The records:
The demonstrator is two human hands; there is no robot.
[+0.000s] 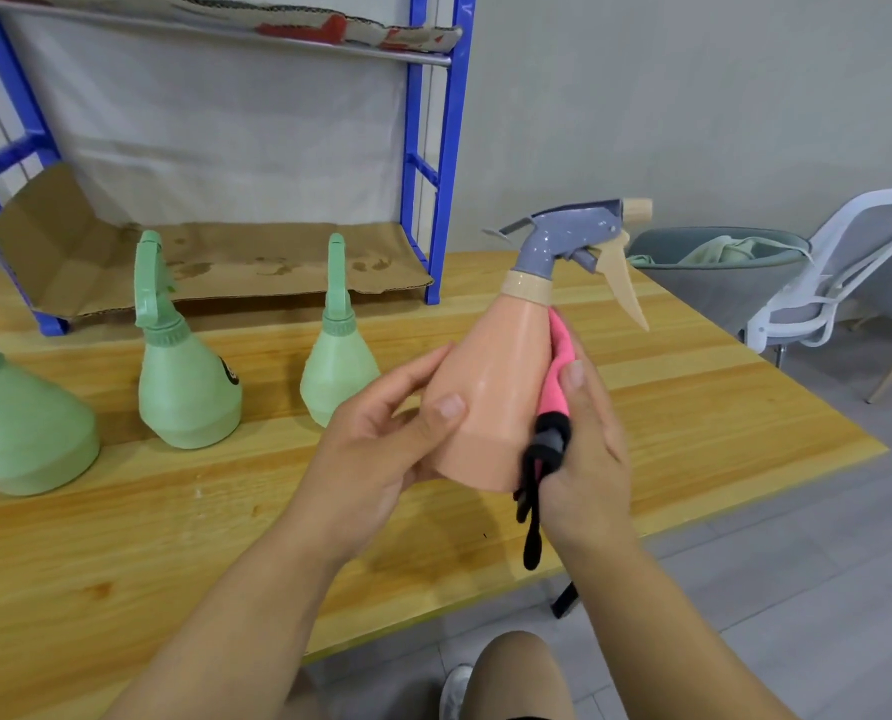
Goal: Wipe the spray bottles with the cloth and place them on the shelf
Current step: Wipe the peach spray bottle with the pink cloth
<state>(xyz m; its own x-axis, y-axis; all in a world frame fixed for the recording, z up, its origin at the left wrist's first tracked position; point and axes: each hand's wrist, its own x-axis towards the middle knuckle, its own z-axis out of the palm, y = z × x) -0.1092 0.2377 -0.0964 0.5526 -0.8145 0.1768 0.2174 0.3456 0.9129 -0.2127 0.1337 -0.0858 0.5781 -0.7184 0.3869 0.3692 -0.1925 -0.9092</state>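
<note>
Above the near table edge (693, 491), the peach spray bottle (490, 387) is gripped by left hand (381, 439) fingers, the pink cloth (555, 376) pressed on by curled right hand (584, 449) fingers.

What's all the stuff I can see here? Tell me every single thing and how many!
peach spray bottle: one, peach with a grey-blue top and beige trigger, held above the table
pink cloth: one, pink with black edging, against the peach bottle's right side
green spray bottles: three, pale green, standing on the table, left
shelf: one, blue frame, at the table's far side
cardboard: two sheets, brown, one on each shelf level
table: one, light wood
chairs: two, grey and white, right of the table
shoe: one, whitish, bottom edge
left hand: grips the peach bottle
right hand: holds the cloth against it
</note>
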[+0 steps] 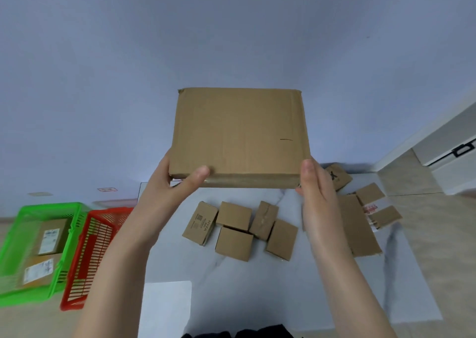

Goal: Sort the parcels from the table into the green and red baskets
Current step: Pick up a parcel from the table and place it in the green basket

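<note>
Bridging left grip, right grip: parcel

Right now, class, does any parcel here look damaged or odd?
The large box, held by the left hand and right hand, has a frayed top-left corner and a short dark mark. One small box on the table looks creased on top.

I count one big box held up, nine parcels on the table, two labelled parcels in one green basket, one red basket.
</note>
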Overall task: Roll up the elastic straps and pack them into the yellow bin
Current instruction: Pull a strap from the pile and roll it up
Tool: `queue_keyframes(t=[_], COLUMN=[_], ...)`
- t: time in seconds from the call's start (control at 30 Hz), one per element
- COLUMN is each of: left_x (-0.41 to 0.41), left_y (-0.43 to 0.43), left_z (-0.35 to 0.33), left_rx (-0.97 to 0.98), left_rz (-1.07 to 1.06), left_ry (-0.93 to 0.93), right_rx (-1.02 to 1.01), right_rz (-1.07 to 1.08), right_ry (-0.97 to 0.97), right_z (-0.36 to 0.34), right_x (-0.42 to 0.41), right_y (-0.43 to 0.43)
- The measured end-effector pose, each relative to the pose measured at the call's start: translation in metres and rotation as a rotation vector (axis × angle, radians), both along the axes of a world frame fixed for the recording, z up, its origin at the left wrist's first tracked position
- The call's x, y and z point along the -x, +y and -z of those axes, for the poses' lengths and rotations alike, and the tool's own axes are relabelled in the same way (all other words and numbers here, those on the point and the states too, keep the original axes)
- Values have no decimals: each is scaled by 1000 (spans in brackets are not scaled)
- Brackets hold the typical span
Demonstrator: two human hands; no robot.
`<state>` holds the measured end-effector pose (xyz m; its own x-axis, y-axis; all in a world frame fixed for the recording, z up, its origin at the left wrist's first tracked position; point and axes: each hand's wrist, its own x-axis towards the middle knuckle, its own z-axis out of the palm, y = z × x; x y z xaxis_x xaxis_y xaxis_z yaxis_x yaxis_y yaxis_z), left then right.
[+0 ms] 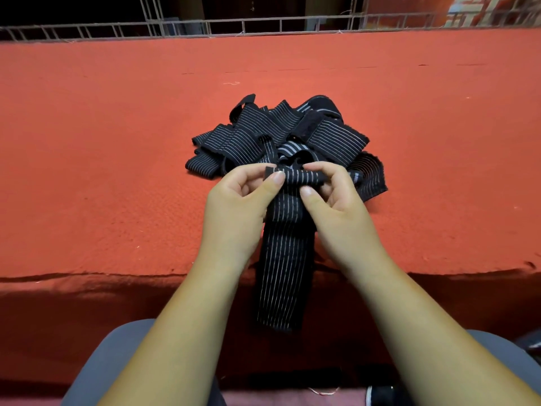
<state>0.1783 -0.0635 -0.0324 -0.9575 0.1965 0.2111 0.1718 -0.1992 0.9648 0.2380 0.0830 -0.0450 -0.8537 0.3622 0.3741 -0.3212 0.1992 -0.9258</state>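
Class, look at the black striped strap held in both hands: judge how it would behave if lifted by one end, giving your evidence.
Probably floppy: the strap hangs limp over the table edge below the left hand and right hand. Likely light, since fingertip pinches hold it. Its rolled end, only begun, may unroll if released.

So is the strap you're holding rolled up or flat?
Barely rolled: left hand and right hand pinch only the top of the strap into a curl; the rest hangs flat off the table.
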Motion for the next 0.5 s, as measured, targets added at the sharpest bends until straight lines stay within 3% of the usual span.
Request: queue_keyframes(t=[0.3, 0.5], left_x=[-1, -2], left_y=[-2, -4], left_z=[7, 5], left_rx=[36, 84], left_rz=[52, 27], left_ry=[118, -4], right_rx=[101, -22], right_rz=[-56, -17], right_ry=[-100, 11], right_z=[3, 7], right_x=[5, 5], right_y=[4, 4])
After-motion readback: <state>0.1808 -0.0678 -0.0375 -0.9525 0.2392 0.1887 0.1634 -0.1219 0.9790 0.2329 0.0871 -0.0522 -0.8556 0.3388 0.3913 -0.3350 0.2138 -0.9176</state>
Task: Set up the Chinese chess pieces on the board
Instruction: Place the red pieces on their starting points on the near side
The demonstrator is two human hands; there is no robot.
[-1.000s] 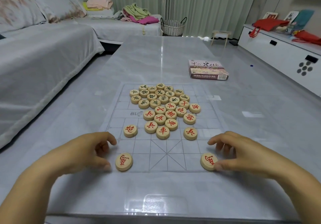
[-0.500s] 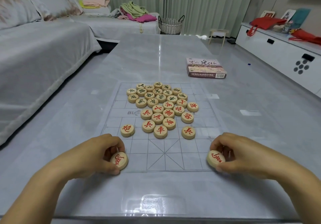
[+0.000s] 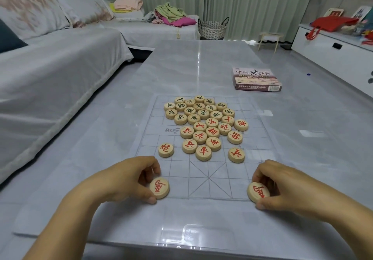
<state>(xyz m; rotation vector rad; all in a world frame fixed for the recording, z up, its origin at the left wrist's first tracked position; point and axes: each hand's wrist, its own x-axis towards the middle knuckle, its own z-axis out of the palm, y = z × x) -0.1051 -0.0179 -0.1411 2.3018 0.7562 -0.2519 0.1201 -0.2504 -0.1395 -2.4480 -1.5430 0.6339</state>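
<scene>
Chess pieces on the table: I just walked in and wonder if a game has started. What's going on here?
No game yet; a person is setting up. The left hand pinches a red-marked piece at the near left corner of the board, and the right hand pinches a second red-marked piece at the near right corner. The other pieces lie bunched mid-board, with the game box beyond them.

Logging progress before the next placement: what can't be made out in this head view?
- Head view, left corner piece: its far edge, covered by fingers of the left hand.
- Head view, right corner piece: whether it rests flat on the board; the right hand hides its far side.
- Head view, board lines under the pile of pieces, covered by it.
- Head view, box print: too small.
</scene>
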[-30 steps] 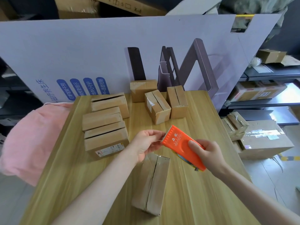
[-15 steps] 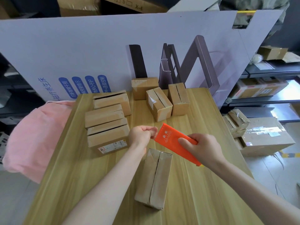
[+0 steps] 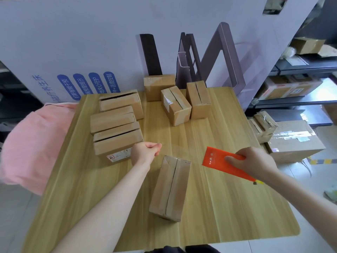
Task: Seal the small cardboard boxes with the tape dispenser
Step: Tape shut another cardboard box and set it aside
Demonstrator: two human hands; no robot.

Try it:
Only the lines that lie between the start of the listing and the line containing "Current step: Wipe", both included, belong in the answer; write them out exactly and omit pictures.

Exercise solution:
The demonstrator is two human hands; there is no robot.
[+0.000s] 
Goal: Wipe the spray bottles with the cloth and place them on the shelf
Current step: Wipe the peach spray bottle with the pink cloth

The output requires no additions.